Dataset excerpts
####

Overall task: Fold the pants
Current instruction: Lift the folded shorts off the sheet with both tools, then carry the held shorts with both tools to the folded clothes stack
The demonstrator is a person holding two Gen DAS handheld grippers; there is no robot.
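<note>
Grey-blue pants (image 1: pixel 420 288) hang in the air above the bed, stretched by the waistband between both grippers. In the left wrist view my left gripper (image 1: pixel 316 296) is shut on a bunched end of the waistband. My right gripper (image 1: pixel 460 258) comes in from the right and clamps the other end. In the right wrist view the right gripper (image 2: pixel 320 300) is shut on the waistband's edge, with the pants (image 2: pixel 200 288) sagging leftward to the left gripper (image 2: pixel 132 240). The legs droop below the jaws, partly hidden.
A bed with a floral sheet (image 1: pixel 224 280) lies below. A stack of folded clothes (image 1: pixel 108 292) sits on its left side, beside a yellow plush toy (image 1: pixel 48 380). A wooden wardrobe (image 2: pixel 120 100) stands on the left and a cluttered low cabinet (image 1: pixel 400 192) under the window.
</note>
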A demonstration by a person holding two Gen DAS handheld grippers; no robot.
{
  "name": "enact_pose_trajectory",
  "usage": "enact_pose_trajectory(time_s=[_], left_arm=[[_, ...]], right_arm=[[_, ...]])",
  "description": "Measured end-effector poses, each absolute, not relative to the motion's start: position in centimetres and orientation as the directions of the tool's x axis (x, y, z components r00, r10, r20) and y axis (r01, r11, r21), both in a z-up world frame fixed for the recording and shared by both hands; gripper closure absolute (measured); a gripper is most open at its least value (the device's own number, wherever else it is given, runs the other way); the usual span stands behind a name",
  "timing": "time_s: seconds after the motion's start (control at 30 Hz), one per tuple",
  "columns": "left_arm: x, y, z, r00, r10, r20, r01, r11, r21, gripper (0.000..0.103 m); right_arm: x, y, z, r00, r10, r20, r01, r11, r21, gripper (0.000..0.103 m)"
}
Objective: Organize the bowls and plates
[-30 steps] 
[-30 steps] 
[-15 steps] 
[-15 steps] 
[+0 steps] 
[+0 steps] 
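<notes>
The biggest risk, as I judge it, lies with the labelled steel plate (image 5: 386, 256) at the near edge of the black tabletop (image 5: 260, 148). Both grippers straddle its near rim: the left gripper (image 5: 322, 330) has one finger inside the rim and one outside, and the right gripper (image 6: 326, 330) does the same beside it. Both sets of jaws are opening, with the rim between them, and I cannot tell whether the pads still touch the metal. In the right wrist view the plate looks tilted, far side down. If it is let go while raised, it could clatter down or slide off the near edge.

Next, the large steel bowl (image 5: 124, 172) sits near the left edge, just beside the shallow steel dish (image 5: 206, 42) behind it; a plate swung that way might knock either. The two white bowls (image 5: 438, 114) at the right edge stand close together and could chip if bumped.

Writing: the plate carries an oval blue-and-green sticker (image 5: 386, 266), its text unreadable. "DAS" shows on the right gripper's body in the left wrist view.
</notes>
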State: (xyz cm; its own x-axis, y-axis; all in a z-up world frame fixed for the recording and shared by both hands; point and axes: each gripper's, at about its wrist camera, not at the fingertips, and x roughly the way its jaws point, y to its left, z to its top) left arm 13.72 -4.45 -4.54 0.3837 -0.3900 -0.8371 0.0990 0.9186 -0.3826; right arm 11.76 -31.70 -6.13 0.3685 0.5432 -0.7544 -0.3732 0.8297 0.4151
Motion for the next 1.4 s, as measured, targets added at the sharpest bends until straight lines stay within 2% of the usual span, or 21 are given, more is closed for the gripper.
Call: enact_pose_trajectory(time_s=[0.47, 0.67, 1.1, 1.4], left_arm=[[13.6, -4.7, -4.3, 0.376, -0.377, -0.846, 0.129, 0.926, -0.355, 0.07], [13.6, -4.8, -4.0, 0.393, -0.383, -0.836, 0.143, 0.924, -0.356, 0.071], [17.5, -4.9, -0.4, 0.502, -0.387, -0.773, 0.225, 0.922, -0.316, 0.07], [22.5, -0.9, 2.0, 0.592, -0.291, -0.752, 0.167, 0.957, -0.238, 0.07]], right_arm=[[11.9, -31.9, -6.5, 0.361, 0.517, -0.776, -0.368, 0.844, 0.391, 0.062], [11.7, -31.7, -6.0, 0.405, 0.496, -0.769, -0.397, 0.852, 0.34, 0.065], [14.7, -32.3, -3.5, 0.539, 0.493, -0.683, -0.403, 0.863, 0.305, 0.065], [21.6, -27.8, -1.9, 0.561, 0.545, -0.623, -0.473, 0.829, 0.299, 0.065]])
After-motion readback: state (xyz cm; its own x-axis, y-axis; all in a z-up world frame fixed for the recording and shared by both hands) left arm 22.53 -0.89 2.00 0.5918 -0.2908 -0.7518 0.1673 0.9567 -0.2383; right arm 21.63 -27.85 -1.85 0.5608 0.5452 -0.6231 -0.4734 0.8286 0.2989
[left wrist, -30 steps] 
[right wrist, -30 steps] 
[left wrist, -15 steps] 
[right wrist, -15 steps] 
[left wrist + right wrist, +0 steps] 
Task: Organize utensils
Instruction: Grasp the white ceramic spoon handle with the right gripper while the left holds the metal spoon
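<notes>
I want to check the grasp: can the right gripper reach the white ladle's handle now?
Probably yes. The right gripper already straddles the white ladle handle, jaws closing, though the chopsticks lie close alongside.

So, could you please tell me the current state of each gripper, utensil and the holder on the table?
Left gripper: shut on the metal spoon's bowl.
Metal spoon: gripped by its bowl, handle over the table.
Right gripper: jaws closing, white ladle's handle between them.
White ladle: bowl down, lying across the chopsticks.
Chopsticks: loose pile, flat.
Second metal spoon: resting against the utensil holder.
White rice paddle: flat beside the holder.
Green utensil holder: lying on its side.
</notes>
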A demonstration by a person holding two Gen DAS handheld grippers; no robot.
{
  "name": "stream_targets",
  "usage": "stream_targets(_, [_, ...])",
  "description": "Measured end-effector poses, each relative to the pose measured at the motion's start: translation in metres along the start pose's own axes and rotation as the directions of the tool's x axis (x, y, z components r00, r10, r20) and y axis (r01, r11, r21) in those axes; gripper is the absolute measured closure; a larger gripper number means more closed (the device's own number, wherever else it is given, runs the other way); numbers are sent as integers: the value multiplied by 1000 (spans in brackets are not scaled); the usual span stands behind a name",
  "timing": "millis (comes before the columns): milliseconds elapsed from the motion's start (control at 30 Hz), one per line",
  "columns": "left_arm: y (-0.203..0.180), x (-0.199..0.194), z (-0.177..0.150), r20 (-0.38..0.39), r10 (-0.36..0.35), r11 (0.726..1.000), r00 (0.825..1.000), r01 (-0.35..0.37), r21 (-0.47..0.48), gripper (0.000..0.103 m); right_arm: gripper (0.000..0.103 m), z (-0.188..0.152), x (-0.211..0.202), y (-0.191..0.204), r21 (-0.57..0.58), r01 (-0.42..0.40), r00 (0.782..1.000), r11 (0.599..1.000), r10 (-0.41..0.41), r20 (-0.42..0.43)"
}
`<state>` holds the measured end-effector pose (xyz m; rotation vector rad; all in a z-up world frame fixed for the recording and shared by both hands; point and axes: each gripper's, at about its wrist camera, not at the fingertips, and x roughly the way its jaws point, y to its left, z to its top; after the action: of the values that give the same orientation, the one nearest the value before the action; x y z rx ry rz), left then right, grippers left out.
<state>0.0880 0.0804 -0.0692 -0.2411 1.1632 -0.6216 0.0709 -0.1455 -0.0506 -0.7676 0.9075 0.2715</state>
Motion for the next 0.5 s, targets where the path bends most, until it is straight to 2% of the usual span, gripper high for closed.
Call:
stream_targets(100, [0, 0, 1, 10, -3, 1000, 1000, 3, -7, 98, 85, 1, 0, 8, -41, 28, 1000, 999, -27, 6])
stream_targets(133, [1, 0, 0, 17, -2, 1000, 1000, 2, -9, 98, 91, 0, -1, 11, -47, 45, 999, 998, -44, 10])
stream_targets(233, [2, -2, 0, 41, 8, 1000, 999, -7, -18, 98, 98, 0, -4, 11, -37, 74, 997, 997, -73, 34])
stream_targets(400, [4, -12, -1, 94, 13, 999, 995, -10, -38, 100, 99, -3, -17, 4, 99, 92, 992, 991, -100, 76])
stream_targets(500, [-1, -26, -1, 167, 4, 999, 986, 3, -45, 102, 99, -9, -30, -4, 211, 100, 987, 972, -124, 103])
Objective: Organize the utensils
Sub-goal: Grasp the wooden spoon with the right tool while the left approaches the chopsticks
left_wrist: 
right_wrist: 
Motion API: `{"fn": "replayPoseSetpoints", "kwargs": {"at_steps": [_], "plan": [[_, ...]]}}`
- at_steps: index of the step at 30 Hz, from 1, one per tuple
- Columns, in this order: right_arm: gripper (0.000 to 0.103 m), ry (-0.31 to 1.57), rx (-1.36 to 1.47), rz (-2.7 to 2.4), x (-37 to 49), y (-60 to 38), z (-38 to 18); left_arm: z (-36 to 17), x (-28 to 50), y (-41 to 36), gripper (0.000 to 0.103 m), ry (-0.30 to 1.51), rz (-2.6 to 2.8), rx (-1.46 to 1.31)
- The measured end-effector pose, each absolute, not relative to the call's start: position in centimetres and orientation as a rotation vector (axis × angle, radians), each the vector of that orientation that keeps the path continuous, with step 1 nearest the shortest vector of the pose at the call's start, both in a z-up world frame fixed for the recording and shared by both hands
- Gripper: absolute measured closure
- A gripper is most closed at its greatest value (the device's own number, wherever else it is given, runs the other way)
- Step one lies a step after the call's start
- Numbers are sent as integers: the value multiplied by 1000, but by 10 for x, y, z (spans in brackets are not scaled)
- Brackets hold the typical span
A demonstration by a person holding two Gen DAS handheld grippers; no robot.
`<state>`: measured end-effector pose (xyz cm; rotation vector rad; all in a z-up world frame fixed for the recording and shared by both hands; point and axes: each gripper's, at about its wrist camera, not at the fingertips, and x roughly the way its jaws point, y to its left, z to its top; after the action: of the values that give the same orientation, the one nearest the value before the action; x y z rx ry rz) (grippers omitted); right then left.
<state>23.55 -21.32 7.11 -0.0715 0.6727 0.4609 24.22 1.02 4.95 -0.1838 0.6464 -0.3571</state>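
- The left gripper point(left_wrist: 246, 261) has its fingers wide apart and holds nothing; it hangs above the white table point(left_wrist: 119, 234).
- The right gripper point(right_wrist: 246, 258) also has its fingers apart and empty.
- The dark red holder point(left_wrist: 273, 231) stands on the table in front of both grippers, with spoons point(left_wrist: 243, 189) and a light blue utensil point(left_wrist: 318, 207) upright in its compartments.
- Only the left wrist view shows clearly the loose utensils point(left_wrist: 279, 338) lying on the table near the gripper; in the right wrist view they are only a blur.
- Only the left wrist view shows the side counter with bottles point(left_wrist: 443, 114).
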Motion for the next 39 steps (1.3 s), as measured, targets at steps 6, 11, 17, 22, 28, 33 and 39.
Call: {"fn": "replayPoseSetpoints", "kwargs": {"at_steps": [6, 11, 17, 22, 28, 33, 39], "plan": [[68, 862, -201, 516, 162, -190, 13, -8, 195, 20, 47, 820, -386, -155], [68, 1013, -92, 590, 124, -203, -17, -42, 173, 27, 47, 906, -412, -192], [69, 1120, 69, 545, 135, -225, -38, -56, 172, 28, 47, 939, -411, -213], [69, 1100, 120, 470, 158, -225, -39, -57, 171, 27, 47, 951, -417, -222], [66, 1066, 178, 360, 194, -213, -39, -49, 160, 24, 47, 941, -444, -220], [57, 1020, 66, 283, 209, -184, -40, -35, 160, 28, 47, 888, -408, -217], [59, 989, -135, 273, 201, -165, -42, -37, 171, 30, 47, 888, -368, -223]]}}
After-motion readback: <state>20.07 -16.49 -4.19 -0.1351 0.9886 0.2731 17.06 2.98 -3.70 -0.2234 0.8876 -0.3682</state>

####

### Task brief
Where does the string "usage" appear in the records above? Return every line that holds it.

### Problem solution
  "usage": "enact_pose_trajectory(time_s=[_], left_arm=[[_, ...]], right_arm=[[_, ...]])",
  "usage": "stream_targets(_, [_, ...])",

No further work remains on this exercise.